• **ASSIGNED TASK**:
Exactly as written, write out the lines below from the first to the one containing "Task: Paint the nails", inclusive. Pictures do not belong in the copy.

• **INFORMATION SUPPLIED**:

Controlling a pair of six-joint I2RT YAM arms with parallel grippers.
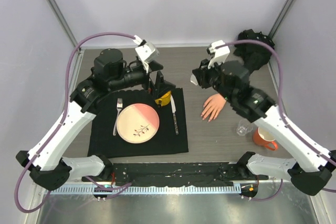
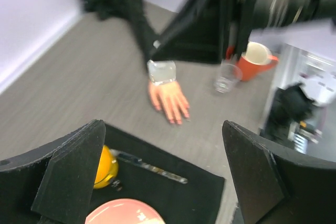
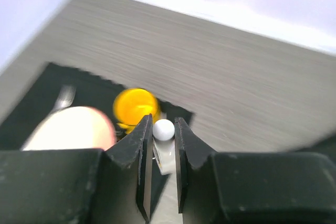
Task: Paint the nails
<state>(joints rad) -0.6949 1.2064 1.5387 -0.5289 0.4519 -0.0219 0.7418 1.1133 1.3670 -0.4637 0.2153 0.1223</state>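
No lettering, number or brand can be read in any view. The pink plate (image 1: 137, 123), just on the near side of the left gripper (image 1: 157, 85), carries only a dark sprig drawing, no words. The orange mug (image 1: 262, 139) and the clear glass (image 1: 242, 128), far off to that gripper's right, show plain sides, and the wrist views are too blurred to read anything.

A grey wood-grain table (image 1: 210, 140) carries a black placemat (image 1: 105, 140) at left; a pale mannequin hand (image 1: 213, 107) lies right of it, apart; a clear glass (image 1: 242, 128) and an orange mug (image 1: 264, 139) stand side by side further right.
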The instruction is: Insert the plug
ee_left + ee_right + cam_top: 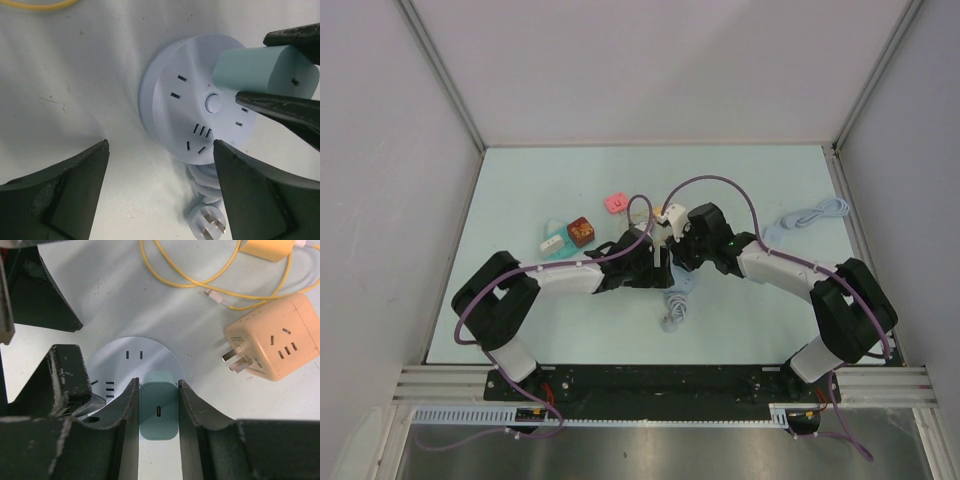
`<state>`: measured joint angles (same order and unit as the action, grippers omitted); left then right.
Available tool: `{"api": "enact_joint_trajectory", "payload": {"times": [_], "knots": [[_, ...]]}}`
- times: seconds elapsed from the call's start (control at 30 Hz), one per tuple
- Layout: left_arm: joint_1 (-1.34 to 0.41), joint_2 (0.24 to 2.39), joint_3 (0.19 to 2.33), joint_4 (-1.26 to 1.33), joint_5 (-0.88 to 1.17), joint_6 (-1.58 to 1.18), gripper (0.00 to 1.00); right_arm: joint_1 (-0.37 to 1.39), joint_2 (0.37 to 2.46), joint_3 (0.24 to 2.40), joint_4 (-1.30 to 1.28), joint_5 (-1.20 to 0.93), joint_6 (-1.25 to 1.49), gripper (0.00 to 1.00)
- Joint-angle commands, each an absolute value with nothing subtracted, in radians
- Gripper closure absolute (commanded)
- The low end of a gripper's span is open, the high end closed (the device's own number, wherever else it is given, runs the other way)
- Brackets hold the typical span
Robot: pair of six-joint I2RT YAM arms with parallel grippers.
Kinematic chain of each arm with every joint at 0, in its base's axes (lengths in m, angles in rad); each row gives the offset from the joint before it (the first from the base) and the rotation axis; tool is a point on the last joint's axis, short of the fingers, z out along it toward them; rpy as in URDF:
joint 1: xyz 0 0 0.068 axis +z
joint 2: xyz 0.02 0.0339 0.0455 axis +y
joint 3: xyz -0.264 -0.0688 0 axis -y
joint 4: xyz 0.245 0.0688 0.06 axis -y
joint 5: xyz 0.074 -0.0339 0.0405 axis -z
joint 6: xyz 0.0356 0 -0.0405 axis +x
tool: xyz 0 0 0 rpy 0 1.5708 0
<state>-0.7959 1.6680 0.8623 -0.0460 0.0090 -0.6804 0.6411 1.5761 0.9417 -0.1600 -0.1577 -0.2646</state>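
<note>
A round pale-blue socket hub (pixel 195 110) lies flat on the table; it also shows in the right wrist view (pixel 127 352). My right gripper (pixel 157 382) is shut on a teal charger plug (pixel 158 407) and holds it upright over the hub's right part. In the left wrist view the plug (pixel 260 70) has its base against the hub's face; its prongs are hidden. My left gripper (pixel 160 147) is open and empty, with the jaws just beside the hub's near edge. In the top view both grippers (pixel 665 250) meet at the table's middle and hide the hub.
The hub's own coiled cord and three-pin plug (pixel 210 222) lie just beside it. A cream cube adapter (pixel 272 347), a yellow cable (pixel 190 282) and a yellow charger (pixel 265 247) lie beyond. Small pink (pixel 616 202) and brown (pixel 581 230) items sit at the left, and a white cable (pixel 810 215) at the right.
</note>
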Motion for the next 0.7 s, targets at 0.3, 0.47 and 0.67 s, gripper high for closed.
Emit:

• **EXERCISE ANSWER**:
Controlling a pair of six-joint I2RT YAM arms with parallel grippers.
Task: Paint the nails

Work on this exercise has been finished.